Nie znam żadnego powodu, by obierać imbir ze skórki smakowej, jednak paprykowa skórka jest twarda w dotyku.
Obchodzę się z imbirem na dwa sposoby: albo zamrażam go i tarlam do mojej potrawy za pomocą mikropłaszczyzny - świeży smak imbiru natychmiast, gdy go potrzebuję, albo siekam go w drobną kostkę przed dodaniem. W daniu o gęstej konsystencji, obieranie nie jest chyba konieczne, ale w delikatnym sosie lub kremie z pewnością bym go obierała.
Kiedy obieram imbir, robię to po jednym pokrętle na raz. Wymaga to dekonstrukcji kłącza na pojedyncze gałki i uważam za wygodne używanie tylko jednej lub dwóch gałek w naczyniu, a nie dokładne odmierzanie. Imbir obieram za pomocą noża ścinającego na bloku tnącym, a nie obieraczki do warzyw.

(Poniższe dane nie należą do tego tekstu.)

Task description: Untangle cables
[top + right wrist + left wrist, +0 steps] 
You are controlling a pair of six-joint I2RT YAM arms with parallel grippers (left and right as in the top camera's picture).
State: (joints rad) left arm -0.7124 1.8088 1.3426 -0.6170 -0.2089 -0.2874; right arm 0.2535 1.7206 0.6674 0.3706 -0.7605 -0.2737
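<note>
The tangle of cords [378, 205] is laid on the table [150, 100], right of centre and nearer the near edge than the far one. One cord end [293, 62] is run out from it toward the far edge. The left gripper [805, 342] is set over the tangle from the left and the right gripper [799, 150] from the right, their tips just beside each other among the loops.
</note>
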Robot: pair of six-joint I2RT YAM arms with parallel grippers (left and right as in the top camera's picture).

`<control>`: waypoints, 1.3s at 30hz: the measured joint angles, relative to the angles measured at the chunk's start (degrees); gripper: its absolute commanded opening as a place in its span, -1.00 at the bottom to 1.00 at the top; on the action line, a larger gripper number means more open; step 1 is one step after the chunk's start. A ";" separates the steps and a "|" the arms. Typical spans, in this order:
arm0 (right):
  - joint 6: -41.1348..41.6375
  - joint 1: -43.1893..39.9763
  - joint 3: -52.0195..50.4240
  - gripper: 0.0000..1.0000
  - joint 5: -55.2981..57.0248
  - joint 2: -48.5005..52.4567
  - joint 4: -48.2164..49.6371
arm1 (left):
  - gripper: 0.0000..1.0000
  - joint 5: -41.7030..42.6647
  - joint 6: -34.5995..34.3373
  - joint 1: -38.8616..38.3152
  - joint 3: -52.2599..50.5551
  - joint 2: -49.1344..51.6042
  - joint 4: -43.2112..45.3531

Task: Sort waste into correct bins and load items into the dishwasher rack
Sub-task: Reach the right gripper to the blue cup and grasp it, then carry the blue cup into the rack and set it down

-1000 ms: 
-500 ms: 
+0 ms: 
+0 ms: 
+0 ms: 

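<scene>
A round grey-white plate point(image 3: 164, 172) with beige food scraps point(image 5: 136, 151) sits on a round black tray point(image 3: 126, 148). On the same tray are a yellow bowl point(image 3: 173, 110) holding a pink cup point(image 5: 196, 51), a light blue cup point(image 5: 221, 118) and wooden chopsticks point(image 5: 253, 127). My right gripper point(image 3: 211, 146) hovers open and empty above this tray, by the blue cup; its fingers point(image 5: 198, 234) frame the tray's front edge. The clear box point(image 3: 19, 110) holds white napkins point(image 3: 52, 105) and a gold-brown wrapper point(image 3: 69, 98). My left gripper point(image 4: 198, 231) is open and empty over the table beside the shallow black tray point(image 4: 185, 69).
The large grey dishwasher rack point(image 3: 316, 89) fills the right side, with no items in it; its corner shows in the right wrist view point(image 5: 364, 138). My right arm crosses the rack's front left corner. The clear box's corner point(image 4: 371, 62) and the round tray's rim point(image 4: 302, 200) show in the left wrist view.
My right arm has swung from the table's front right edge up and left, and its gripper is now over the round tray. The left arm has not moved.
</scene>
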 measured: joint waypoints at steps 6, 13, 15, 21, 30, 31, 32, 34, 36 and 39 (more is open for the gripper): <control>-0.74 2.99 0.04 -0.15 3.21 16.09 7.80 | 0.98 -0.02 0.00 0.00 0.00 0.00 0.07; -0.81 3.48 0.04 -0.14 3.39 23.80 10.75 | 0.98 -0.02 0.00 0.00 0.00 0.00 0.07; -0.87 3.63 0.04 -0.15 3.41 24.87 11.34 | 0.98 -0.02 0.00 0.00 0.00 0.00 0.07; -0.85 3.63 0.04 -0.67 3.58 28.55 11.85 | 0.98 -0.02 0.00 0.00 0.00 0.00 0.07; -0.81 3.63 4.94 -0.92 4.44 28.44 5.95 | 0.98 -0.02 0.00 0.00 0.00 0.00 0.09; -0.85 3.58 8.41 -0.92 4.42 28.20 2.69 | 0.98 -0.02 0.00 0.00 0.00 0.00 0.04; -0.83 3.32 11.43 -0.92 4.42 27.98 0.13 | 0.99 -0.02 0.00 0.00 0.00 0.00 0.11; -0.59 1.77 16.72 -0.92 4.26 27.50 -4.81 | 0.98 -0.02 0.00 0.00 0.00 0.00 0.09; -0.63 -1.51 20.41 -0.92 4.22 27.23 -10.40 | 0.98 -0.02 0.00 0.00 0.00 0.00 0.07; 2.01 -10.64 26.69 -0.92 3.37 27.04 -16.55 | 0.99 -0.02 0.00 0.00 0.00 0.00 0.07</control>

Kolejną sztuczką z imbirem, której użyłam, jest pokrojenie całego kłącza na cienkie plasterki, umieszczenie go w słoiku, przykrycie wódką proof 100 i umieszczenie słoika, imbiru i wódki w zamrażarce na tydzień. Po zniknięciu pierwszego nadzienia z wódki, zwykle robię jeszcze dwa, zanim poczuję, że smak został wydobyty z plastrów imbiru. Nalewki aromatycznej używam do dodania świeżego aromatu imbiru i podgrzewam dania, dodając je pod koniec gotowania. Jestem również znana z tego, że jako sekretnego składnika wódki martini używam ½ uncji likieru imbirowego, a nie gorzkiego.